Bases: OTXMultilabelClsModel

TimmModel for multi-label classification task.

Parameters:
  • label_info (LabelInfoTypes) – The label information for the classification task.

  • model_name (str) – The name of the model. You can find available models at timm.list_models() or timm.list_pretrained().

  • input_size (tuple[int, int], optional) – Model input size in the order of height and width. Defaults to (224, 224).

  • pretrained (bool, optional) – Whether to load pretrained weights. Defaults to True.

  • optimizer (OptimizerCallable, optional) – The optimizer callable for training the model.

  • scheduler (LRSchedulerCallable | LRSchedulerListCallable, optional) – The learning rate scheduler callable.

  • metric (MetricCallable, optional) – The metric callable for evaluating the model. Defaults to MultiLabelClsMetricCallable.
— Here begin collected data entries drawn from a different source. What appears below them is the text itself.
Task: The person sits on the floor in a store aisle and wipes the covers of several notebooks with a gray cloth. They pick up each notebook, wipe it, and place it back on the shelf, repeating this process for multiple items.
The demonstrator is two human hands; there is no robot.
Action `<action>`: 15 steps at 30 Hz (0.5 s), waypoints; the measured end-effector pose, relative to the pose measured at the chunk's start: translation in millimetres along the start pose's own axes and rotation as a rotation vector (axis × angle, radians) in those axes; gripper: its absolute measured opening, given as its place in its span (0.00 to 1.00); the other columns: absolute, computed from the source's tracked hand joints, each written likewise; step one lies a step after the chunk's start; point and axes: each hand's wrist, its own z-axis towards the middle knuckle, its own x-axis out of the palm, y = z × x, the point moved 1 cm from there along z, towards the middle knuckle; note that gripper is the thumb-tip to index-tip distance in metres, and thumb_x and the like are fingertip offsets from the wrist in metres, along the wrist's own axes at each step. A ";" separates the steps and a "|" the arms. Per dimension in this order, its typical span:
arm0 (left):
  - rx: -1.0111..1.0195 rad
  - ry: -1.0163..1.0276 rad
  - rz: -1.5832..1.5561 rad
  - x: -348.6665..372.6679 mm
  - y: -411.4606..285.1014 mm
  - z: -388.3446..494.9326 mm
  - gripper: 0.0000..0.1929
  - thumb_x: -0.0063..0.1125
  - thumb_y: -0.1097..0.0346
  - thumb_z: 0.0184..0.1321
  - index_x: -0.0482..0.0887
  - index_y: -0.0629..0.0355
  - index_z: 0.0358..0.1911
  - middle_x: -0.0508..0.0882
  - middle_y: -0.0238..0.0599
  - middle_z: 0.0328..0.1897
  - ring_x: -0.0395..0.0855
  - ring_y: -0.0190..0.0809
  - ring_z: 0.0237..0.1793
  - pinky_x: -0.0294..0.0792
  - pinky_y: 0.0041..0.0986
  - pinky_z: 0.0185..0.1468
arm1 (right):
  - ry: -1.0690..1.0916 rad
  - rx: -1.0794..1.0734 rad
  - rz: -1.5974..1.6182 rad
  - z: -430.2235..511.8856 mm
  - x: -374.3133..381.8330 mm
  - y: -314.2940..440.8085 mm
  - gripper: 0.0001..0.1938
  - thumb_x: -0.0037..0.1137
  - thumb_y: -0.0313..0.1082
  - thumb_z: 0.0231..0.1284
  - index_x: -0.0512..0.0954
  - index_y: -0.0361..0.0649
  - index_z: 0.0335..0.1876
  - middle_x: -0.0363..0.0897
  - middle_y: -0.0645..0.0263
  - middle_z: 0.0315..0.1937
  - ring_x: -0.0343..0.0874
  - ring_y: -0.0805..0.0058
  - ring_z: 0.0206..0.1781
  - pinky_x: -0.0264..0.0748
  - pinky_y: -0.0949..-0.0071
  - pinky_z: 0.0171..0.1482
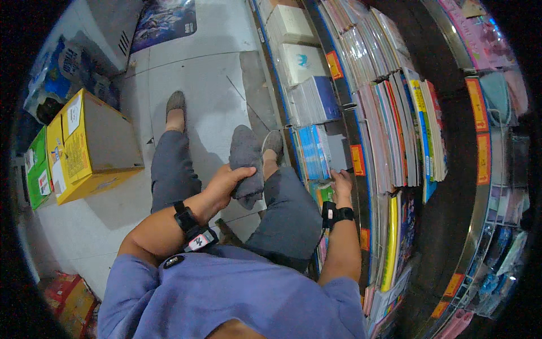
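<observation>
My left hand (224,184) grips a folded grey cloth (246,163), held above the floor between my legs. My right hand (341,183) reaches to the lower shelf, its fingers at the edge of a stack of blue-covered booklets (314,151). Whether those fingers grip anything cannot be made out. A bare grey patch of shelf (338,148) shows just beyond them. Farther along the same shelf stand a stack of booklets with a dark blue cover (324,99) and white-covered stacks (302,62).
Upright books (394,131) fill the shelf above, with orange price tags (358,159) along its edge. A yellow carton (91,148) and a green one (38,169) stand on the floor at left. A red box (67,292) lies at lower left.
</observation>
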 end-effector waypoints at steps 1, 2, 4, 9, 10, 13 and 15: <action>0.018 -0.006 0.012 2.3 1.6 3.0 0.22 0.61 0.59 0.52 0.73 0.65 0.47 0.80 0.39 0.38 0.80 0.39 0.36 0.72 0.30 0.41 | -0.001 0.013 0.023 -4.8 0.9 1.3 0.29 0.61 0.37 0.52 0.64 0.40 0.59 0.71 0.60 0.52 0.70 0.67 0.52 0.66 0.64 0.48; 0.008 -0.032 0.020 3.9 3.4 5.7 0.22 0.61 0.59 0.52 0.73 0.65 0.47 0.80 0.39 0.38 0.80 0.39 0.36 0.72 0.30 0.40 | 0.022 0.020 0.074 -10.5 1.4 3.5 0.30 0.63 0.37 0.50 0.63 0.36 0.58 0.68 0.56 0.55 0.70 0.66 0.49 0.66 0.70 0.49; 0.002 -0.029 0.027 8.1 7.4 10.6 0.21 0.61 0.60 0.52 0.74 0.65 0.46 0.81 0.39 0.38 0.80 0.39 0.36 0.72 0.30 0.39 | 0.034 0.030 0.154 -22.2 -0.6 7.8 0.30 0.62 0.37 0.51 0.63 0.35 0.58 0.69 0.56 0.53 0.71 0.67 0.49 0.66 0.71 0.47; -0.104 0.006 0.031 10.2 17.5 15.5 0.20 0.62 0.60 0.51 0.76 0.66 0.43 0.81 0.40 0.36 0.81 0.40 0.34 0.72 0.30 0.38 | 0.110 0.089 0.334 -37.0 -6.5 13.0 0.27 0.55 0.32 0.58 0.61 0.34 0.61 0.71 0.58 0.50 0.72 0.63 0.51 0.71 0.70 0.52; -0.092 -0.016 0.040 8.8 18.8 15.4 0.20 0.62 0.60 0.51 0.76 0.67 0.43 0.81 0.40 0.35 0.81 0.40 0.34 0.73 0.30 0.38 | 0.114 0.094 0.397 -37.3 -6.7 11.7 0.26 0.54 0.30 0.58 0.60 0.33 0.61 0.71 0.57 0.47 0.74 0.62 0.48 0.74 0.68 0.51; -0.107 0.002 0.062 5.6 22.5 16.4 0.20 0.62 0.61 0.51 0.76 0.67 0.43 0.82 0.41 0.35 0.81 0.40 0.34 0.73 0.30 0.37 | 0.128 0.123 0.446 -32.8 -2.9 4.7 0.27 0.54 0.29 0.57 0.60 0.33 0.61 0.71 0.55 0.47 0.74 0.61 0.47 0.74 0.67 0.51; -0.080 0.003 0.082 3.7 24.6 15.3 0.18 0.62 0.59 0.52 0.77 0.68 0.38 0.83 0.44 0.32 0.82 0.44 0.32 0.75 0.36 0.38 | 0.145 0.102 0.477 -30.5 -0.9 -0.7 0.26 0.57 0.32 0.54 0.61 0.35 0.58 0.70 0.56 0.47 0.71 0.60 0.51 0.72 0.62 0.53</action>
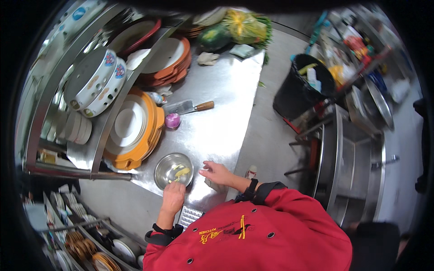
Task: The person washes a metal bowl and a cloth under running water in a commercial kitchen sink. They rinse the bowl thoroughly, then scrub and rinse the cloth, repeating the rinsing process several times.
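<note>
A round stainless steel bowl with yellow pieces of food in it stands on the metal table near its front left. My left hand is at the bowl's near rim, fingers bent and pointing down; whether it holds anything is hidden. Right of the bowl, my right hand hovers over the table, thumb and fingers apart, holding nothing that I can see. A metal grater lies close to my body, partly hidden by the red jacket. Beyond the bowl are a peeled purple onion and a cleaver with a wooden handle.
Stacked orange-rimmed plates and a metal shelf line the left. A green melon and bagged vegetables lie at the far end. Across the floor stand a black bin and a steel sink.
</note>
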Demonstrator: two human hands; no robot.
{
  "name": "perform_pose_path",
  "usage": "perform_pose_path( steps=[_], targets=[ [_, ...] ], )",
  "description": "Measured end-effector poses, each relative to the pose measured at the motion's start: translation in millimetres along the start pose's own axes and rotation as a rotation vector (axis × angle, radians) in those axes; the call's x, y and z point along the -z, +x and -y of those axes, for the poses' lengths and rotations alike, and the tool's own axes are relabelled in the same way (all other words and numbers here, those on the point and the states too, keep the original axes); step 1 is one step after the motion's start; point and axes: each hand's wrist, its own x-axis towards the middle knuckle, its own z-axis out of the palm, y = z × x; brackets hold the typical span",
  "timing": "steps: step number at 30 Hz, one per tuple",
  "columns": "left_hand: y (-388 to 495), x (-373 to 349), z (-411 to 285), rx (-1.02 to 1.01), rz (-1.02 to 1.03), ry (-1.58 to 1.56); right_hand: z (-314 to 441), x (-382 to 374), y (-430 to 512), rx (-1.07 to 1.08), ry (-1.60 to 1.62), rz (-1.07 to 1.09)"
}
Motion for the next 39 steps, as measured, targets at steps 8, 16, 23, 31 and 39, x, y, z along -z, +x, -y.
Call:
perform_pose_path(
  steps=[8,16,23,31,39],
  targets=[
    [132,12,-90,0.003,-0.009,0.075,-30,105,54,-0.376,0.724,0.299],
    [325,-50,-169,0.679,-0.33,-0.64,-92,343,52,-0.417,0.536,-0.243],
    [480,-88,-226,-0.007,-0.116,-0.54,-131,475,-9,-0.27,0.835,-0.385],
    [635,-148,-306,-0.65,0.07,-0.525,-170,557,-85,-0.122,1.097,-0.771],
    [889,-192,-380,-0.162,0.442,-1.993,-192,627,-129,0.107,0.859,-1.149]
  ],
)
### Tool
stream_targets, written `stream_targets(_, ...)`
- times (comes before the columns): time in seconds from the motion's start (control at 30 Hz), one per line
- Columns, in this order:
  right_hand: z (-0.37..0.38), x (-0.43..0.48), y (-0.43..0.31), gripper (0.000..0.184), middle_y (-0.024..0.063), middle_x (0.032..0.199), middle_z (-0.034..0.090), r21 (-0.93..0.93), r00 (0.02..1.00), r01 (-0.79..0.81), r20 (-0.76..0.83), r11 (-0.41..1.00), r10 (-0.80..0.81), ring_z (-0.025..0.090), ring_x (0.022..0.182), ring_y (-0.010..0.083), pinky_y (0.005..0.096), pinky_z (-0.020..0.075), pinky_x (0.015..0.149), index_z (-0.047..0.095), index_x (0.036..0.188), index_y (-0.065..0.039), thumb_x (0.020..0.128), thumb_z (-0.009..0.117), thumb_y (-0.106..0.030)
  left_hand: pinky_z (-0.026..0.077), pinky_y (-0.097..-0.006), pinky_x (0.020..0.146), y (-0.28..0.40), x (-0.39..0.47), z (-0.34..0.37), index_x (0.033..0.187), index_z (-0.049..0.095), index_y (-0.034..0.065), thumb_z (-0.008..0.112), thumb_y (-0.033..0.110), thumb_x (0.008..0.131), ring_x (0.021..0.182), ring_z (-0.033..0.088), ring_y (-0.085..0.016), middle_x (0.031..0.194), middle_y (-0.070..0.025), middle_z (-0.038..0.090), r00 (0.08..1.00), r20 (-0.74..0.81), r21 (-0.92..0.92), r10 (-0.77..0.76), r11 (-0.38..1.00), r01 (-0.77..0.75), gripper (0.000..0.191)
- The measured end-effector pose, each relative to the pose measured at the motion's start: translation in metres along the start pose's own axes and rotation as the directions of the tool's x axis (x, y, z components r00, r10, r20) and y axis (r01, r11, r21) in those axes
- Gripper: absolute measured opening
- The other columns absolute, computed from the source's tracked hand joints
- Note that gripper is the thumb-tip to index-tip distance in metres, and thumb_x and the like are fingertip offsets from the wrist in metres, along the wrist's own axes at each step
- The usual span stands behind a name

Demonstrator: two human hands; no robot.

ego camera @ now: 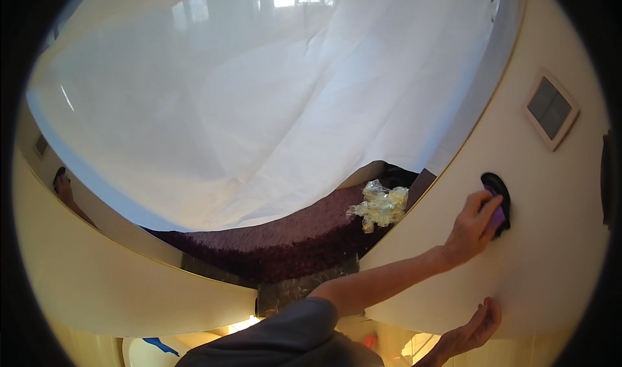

  • torch_compile (bool, optional) – Whether to compile the model using TorchScript. Defaults to False.

Example

  1. API
    >>> model = TimmModelForMultilabelCls(
    ...     model_name="tf_efficientnetv2_s.in21k",
    ...     label_info=<Number-of-classes>,
    ... )
    
  2. CLI
    >>> otx train             ... --model otx.algo.classification.timm_model.TimmModelForMultilabelCls             ... --model.model_name tf_efficientnetv2_s.in21k
    
forward_explain(inputs: MultilabelClsBatchDataEntity) MultilabelClsBatchPredEntity[source]#

Model forward explain function.

forward_for_tracing(image: Tensor) Tensor | dict[str, Tensor][source]#

Model forward function used for the model tracing during model exportation.

load_from_otx_v1_ckpt(state_dict: dict, add_prefix: str = 'model.') dict[source]#

Load the previous OTX ckpt according to OTX2.0.